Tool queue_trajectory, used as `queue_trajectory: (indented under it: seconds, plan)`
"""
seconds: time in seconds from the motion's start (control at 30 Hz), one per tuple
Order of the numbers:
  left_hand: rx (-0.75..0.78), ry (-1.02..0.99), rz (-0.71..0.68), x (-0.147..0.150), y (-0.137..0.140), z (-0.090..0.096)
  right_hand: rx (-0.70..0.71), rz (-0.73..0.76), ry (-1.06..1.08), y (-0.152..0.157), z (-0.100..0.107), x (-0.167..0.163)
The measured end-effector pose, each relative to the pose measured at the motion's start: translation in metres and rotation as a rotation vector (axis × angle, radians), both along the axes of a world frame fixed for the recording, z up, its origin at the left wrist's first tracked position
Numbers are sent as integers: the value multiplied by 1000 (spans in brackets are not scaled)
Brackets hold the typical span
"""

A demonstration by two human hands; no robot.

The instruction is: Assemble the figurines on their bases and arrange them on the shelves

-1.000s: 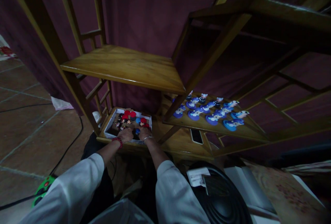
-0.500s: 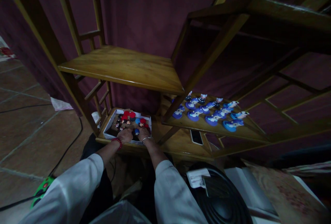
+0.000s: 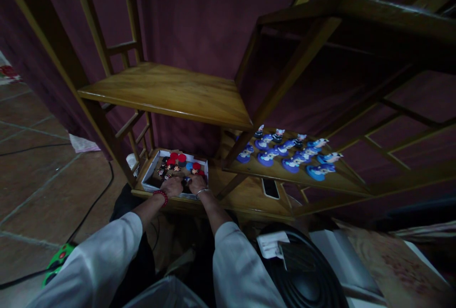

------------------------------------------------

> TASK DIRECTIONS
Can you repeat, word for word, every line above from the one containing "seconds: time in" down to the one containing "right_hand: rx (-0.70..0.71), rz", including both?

> YOUR RESPONSE
seconds: time in seconds from the motion's start (control at 30 Hz), one per tuple
Order of the numbers:
  left_hand: rx (-0.75..0.78), ry (-1.02..0.99), rz (-0.71..0.68), x (-0.147..0.150), y (-0.137..0.140), z (-0.090..0.096)
  right_hand: rx (-0.70..0.71), rz (-0.73..0.76), ry (-1.06..1.08), y (-0.152..0.157), z (-0.100..0.107), x (-0.167..0.163)

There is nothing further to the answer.